▶ **PROBLEM DETAILS**
Please repeat only the stretch of records running from the first line through the line that contains "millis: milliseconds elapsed".

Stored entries
####

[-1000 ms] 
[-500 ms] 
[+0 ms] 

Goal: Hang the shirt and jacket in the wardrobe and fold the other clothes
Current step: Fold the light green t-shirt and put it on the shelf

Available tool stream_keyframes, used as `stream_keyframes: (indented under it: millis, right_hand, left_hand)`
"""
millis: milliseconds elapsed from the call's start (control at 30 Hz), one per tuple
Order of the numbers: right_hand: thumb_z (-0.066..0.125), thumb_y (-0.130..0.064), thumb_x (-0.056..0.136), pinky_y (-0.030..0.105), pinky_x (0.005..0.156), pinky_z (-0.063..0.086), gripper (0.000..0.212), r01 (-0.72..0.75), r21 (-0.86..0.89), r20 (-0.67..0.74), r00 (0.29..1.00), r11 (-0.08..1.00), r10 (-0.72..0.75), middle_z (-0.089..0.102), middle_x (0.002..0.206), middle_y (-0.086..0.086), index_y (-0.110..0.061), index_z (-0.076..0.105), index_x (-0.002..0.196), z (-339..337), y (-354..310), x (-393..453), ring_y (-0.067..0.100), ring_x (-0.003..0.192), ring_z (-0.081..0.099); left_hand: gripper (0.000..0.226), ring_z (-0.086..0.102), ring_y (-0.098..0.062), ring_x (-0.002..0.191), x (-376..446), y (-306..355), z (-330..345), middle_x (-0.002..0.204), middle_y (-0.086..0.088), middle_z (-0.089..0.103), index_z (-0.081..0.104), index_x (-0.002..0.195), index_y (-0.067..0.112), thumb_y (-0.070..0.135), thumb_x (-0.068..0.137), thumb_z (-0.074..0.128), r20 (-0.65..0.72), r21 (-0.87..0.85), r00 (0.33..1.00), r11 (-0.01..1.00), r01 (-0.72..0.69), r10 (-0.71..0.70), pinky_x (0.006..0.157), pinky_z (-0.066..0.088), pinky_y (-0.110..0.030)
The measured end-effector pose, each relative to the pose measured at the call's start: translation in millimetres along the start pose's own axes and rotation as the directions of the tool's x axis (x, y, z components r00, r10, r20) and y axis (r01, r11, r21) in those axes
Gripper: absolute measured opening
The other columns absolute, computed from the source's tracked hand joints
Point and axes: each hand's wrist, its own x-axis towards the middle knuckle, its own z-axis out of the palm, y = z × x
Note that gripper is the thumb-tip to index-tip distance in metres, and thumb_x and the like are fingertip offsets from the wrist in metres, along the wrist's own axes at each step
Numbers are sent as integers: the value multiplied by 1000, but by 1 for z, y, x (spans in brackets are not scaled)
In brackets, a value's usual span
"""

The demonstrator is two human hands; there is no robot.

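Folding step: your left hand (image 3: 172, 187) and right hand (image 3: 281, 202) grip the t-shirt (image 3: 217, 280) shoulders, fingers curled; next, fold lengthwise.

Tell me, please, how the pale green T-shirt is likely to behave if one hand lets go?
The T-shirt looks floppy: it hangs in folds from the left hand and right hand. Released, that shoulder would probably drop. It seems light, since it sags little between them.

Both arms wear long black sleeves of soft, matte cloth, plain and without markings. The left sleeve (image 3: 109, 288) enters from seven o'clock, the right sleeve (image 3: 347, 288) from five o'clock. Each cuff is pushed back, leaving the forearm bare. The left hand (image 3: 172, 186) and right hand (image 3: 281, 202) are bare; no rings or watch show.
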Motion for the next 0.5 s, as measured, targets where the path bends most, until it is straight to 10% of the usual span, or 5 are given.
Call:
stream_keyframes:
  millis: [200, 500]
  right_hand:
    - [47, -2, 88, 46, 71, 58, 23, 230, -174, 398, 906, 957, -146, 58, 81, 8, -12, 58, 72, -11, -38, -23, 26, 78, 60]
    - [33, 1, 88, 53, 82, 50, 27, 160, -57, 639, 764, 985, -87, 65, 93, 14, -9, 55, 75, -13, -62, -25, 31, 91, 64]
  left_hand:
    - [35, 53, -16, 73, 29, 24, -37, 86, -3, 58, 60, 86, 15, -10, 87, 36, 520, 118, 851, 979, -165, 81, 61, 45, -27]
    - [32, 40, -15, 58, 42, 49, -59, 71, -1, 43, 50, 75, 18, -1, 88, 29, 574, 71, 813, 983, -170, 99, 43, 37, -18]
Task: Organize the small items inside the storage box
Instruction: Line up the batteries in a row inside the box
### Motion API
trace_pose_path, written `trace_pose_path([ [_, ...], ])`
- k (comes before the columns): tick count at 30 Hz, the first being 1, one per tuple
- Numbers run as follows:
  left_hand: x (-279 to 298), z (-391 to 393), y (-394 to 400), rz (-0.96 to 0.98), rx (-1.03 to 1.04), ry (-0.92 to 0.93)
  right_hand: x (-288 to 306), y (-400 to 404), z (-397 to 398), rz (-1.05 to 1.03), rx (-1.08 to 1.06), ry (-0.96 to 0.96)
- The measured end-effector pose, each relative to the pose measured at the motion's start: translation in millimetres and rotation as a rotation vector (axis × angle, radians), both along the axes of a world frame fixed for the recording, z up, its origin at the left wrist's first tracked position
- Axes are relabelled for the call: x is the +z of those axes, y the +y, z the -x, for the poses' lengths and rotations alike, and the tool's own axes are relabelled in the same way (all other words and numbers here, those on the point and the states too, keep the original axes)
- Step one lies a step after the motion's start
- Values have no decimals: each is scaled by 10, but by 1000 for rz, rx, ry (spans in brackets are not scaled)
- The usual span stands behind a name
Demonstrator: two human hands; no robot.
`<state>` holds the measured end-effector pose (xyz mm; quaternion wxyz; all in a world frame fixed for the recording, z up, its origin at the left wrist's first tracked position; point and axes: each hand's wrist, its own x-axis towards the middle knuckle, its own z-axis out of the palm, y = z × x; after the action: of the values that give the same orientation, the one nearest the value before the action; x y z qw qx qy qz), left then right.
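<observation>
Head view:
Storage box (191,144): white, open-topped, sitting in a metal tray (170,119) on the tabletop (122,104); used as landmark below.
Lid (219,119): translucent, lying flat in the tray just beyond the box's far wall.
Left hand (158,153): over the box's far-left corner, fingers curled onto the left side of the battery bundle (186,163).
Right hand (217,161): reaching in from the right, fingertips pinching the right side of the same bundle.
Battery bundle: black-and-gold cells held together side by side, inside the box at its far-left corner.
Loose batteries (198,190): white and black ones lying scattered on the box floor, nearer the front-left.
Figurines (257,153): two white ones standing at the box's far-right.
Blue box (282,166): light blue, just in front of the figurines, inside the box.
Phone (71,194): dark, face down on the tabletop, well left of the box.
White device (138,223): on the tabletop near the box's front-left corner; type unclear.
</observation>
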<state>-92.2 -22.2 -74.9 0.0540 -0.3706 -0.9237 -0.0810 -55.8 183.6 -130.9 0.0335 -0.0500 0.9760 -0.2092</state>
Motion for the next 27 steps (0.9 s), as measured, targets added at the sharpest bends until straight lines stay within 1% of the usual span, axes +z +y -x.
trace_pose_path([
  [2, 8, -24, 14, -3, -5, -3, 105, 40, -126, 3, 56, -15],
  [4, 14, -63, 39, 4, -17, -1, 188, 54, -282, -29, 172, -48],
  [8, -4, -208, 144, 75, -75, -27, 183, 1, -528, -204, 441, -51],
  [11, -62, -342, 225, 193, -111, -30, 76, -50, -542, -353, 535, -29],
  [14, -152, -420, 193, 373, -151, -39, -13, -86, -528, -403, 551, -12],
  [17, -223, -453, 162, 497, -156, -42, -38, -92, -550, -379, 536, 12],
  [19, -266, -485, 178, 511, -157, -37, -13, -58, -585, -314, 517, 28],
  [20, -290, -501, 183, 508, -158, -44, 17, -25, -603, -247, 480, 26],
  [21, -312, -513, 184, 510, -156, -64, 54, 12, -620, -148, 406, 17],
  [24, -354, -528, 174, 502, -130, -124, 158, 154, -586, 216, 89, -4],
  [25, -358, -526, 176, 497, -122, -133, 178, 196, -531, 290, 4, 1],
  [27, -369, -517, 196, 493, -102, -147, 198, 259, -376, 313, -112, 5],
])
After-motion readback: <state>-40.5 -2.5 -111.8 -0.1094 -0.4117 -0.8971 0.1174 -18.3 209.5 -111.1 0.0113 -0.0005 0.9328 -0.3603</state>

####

▶ **RESULT FOR THIS EXERCISE**
[-1000 ms] 
[-500 ms] 
[+0 ms] 

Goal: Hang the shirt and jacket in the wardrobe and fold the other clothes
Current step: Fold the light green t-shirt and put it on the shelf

Available tool stream_keyframes, used as `stream_keyframes: (indented under it: millis, right_hand, left_hand)`
"""
millis: milliseconds elapsed from the call's start (control at 30 Hz), one per tuple

This answer is now finished.